What Is an ARW File? Sony's RAW Format, Explained
An ARW file — short for Alpha RAW — is the RAW photo format written by Sony Alpha cameras. It is not a finished image. It is the unprocessed data from every photosite on the sensor at the moment you pressed the shutter, plus the camera's metadata and a JPEG preview, packed into one .ARW file. Think of it as the digital negative: everything the camera saw, before anyone decided what the photograph should look like.
That one distinction — data, not image — explains almost everything people find confusing about ARW files: why they need special software, why they look flat next to the camera's JPEG, and why they're ten times the size. Here's the rest.
ARW at a glance
| Full name | Sony Alpha RAW |
|---|---|
| Extension | .ARW |
| What it holds | Unprocessed sensor data, EXIF metadata, embedded JPEG preview |
| Structure | Based on TIFF, like most camera RAW formats |
| Bit depth | Typically 14-bit (16,384 tonal levels per channel, against a JPEG's 256) |
| Typical size | 25–130 MB depending on megapixels and compression setting |
| Opens with | macOS Preview and Photos, Sony Imaging Edge, and RAW editors such as RevelRaw, Lightroom or Capture One |
What's actually inside an ARW file
A camera sensor doesn't record a picture. Each photosite records how much light hit it through a single-color filter — red, green or blue — arranged in a mosaic. An ARW file stores those readings as they came off the sensor:
- The mosaic sensor data. One brightness value per photosite, at 14-bit precision. No white balance, no sharpening, no color profile has been applied yet. Turning this mosaic into a viewable photograph — called demosaicing — is the job of your RAW editor.
- Metadata. Camera body, lens, exposure settings, focus points, and the picture profile you had dialed in. Editors read this to know how to interpret the data; nothing in it is baked into the pixels.
- An embedded JPEG preview. The camera develops a small JPEG with its own processing and tucks it inside the ARW. This is what you see on the camera's screen and in Finder thumbnails — which is why a RAW file can look one way as a thumbnail and another once an editor opens the real data.
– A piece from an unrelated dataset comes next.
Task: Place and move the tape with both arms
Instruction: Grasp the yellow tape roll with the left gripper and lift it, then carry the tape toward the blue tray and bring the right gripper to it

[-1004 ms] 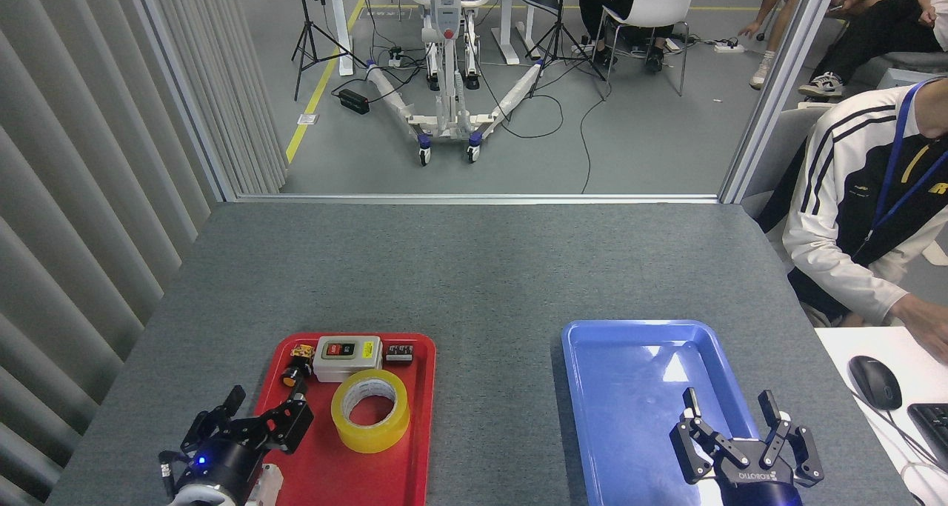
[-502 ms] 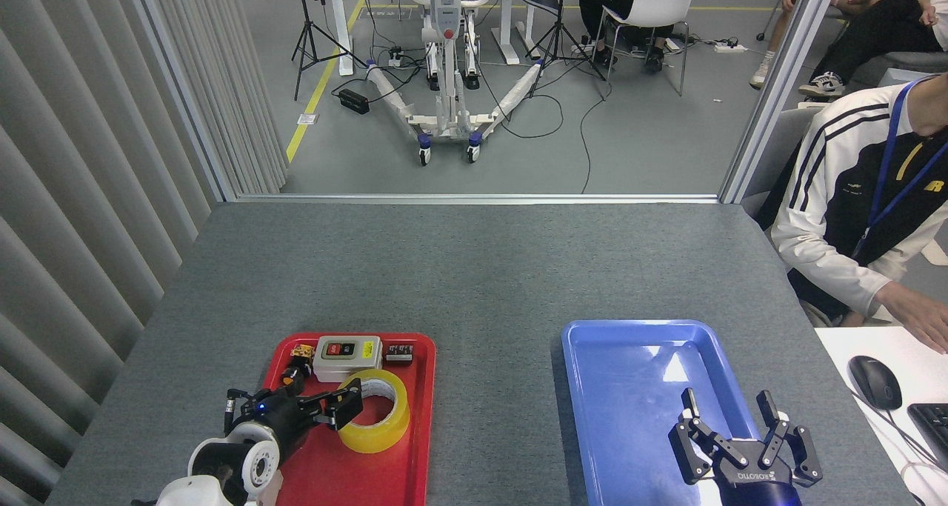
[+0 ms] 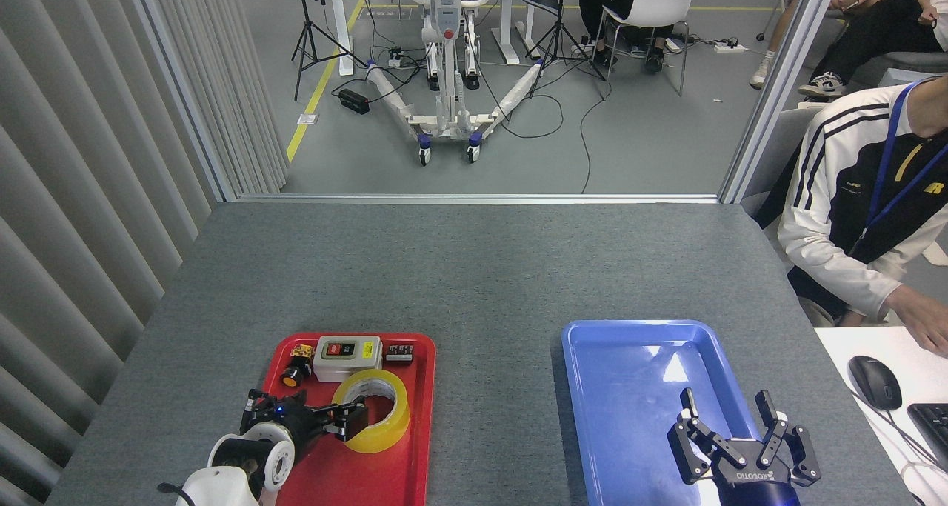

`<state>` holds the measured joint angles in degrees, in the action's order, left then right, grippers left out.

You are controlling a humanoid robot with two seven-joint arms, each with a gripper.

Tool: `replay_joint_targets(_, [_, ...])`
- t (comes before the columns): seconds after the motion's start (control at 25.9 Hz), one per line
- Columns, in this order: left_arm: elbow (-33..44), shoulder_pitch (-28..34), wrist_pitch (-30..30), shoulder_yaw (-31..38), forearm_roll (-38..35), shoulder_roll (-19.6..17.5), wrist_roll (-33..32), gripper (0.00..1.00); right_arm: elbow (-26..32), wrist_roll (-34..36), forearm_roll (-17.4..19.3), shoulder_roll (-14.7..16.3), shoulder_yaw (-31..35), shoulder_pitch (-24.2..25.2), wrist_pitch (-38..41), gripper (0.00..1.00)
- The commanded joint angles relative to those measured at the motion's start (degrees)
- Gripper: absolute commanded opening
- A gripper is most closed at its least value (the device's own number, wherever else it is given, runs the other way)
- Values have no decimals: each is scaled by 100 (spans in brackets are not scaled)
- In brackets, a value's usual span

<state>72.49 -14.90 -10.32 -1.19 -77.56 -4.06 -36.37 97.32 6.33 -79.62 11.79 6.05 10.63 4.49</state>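
Lower left of frame, one tape point(image 3: 374, 411) lies flat in one red tray point(image 3: 415, 447), near its right edge. The left gripper point(image 3: 348, 420) is at the roll's left wall; I cannot tell its fingers' spread. Lower right, the right gripper point(image 3: 729, 426) has its fingers wide over one bare blue tray point(image 3: 629, 387). Grey tabletop point(image 3: 474, 269) lies open between the trays.

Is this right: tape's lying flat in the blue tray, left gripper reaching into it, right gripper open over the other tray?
Not quite. The head view shows the tape lying flat in the red tray, not the blue one. The rest holds: the left gripper is at the roll, reaching into it, and the right gripper hangs open over the other tray, the blue tray, which holds nothing.
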Motion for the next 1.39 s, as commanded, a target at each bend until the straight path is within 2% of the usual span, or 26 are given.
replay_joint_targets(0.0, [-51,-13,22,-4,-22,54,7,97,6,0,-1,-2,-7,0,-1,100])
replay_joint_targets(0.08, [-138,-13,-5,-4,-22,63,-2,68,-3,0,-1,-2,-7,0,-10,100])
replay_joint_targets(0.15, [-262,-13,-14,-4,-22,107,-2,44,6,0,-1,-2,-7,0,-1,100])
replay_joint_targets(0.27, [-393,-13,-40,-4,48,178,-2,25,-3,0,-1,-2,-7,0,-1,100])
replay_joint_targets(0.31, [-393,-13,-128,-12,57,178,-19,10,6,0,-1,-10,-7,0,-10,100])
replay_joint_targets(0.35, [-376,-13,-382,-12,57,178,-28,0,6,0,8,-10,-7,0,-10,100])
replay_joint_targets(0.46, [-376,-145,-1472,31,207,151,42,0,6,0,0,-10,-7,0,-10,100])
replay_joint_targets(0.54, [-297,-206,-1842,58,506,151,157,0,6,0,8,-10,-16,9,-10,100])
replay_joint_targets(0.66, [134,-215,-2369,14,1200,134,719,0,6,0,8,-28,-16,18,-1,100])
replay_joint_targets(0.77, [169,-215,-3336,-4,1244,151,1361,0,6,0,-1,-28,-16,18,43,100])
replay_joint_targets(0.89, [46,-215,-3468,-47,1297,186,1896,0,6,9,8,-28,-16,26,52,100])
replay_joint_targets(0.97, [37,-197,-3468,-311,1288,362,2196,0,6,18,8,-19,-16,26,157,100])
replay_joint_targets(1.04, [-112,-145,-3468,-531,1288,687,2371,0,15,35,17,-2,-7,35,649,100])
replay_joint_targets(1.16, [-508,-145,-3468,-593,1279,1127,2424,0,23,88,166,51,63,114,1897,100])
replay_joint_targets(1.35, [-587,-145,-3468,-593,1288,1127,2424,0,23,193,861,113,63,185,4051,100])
Why an ARW looks flat next to the camera's JPEG
When you shoot JPEG, the camera develops the photo for you: it picks a white balance, boosts contrast and saturation, sharpens, and throws away the data it no longer needs. When you shoot RAW, all of those decisions are still yours to make. So when an editor first opens the ARW with neutral settings, you're seeing the undeveloped negative — flatter, softer and duller than the confident JPEG the camera showed you. That's not lost quality. It's headroom: the highlight detail, shadow depth and color latitude the JPEG would have discarded are all still in the file, waiting for your version of the photograph. Our RAW vs JPEG guide shows exactly what that headroom rescues.
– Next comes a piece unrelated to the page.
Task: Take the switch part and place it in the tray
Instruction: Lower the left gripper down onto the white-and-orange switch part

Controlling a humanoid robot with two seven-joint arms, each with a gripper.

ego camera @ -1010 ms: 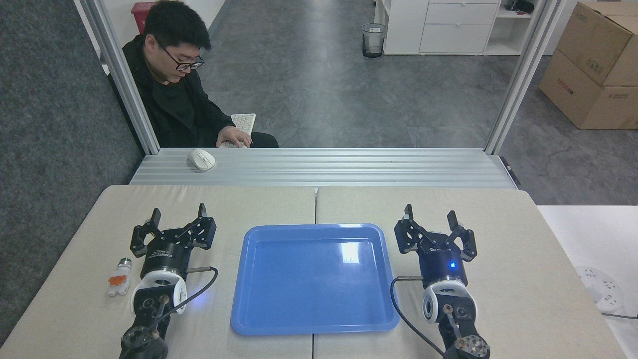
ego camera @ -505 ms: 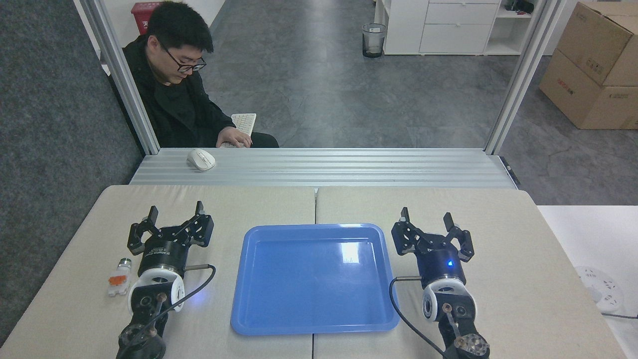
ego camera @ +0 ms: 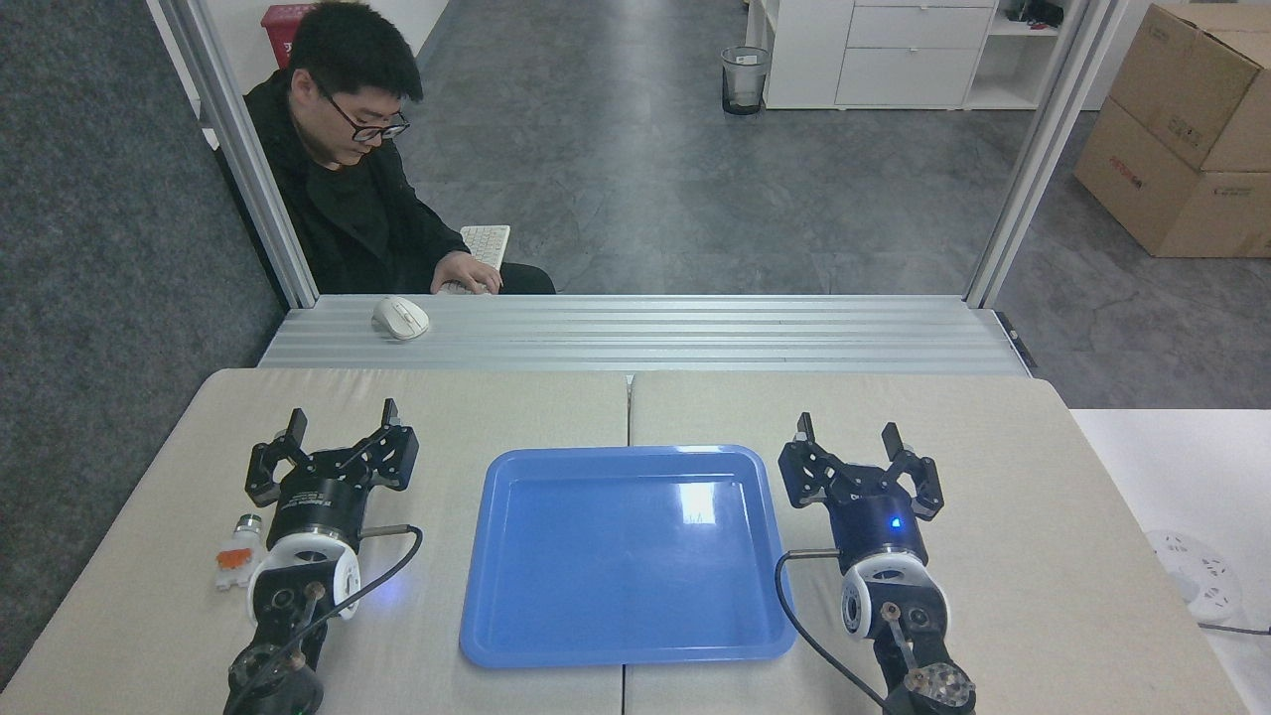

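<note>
The switch part (ego camera: 236,552) lies on the beige table at the left, a small white body with an orange block and a silver collar, just left of my left wrist and partly covered by it. My left gripper (ego camera: 342,418) stands open beyond the switch part, with nothing between its fingers. The blue tray (ego camera: 628,645) rests empty in the middle of the table. To the right of the tray my right gripper (ego camera: 848,430) is open too and holds nothing.
A white computer mouse (ego camera: 400,318) sits on the ribbed metal ledge (ego camera: 695,333) behind the table. A person (ego camera: 348,169) in black sits beyond it with a hand on a keyboard (ego camera: 484,244). Cardboard boxes (ego camera: 1187,139) stand at the far right.
My left gripper has shifted a little left and back, closing in over the switch part. My right gripper has drifted slightly left. The switch part has stayed put.
</note>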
How big ARW files get, and why
Recent Alpha bodies offer up to three RAW compression settings, and the size difference is real. Rough figures for a 33-megapixel body like the a7 IV:
| Setting | Approx. size | Trade-off |
|---|---|---|
| Compressed | ~35 MB | Smallest; discards a little data in ways you'll almost never see |
| Lossless Compressed | ~45 MB | Every bit preserved, shrunk like a ZIP; the sweet spot where available |
| Uncompressed | ~70 MB | Every bit preserved, no shrinking; fills cards fastest for no visible gain |
Higher-resolution bodies scale up from there — a 61-megapixel a7R V writes uncompressed files over 120 MB. A JPEG of the same scene runs a tenth of the size, because it keeps only one finished interpretation and throws the rest away.
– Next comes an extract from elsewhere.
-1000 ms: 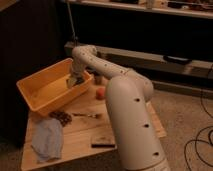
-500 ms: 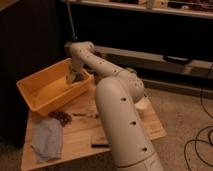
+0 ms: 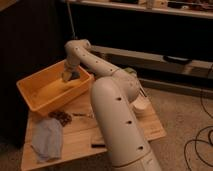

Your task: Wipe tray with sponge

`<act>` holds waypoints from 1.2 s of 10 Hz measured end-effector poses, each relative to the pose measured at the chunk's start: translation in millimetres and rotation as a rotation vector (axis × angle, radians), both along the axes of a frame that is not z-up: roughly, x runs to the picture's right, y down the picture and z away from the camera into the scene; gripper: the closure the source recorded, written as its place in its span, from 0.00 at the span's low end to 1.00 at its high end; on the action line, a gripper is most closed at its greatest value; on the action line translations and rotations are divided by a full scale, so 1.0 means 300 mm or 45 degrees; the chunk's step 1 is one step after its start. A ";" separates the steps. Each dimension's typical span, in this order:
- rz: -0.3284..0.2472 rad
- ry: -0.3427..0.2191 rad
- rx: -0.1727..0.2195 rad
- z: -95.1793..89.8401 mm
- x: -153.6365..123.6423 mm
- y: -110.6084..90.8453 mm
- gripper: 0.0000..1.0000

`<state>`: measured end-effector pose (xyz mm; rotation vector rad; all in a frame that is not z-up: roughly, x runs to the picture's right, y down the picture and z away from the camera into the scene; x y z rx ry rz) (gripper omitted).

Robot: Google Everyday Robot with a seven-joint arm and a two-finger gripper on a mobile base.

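Wooden table (image 3: 75,131) bears the tray (image 3: 47,102) around the gripper (image 3: 67,76), whose grasp cannot be told; blue cloth (image 3: 47,140) lies well apart, and the white arm (image 3: 117,120) blocks the tabletop beyond.

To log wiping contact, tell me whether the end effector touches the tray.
Cannot tell. Camera view: end effector low inside the tray, no contact or gap visible.

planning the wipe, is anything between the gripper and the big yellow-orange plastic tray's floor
Nothing visible does. The gripper hangs inside the large yellow-orange rectangular plastic tray, near its far right corner.
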<state>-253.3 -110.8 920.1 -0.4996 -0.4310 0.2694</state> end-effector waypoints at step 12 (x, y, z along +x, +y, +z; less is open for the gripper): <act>-0.151 -0.290 0.010 -0.288 -0.259 0.234 1.00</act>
One more thing: ARW isn't frozen
Sony has revised the format across camera generations, which is why software sometimes lags the cameras. When a new Alpha body ships, Apple has to add its files to macOS before Preview and Photos will open them, and every RAW editor has to update its own support. If your brand-new camera's files won't open, the file isn't broken — your software just hasn't met that body yet. The fixes are in our guide to opening ARW files on a Mac.
How to open and convert ARW files
On a Mac you already have the basics: Preview and Photos open ARW files from most Sony bodies, and can export them to JPEG when something refuses the RAW — the full walkthrough is in our ARW to JPEG guide. To actually develop the file rather than just view it, you need a RAW editor. RevelRaw is ours: a native macOS editor built only for Sony Alpha, with its own ARW pipeline, AI scene detection that ranks 40+ presets against your photo, and the standard fine-tune controls. Everything runs on your Mac; no file ever leaves it.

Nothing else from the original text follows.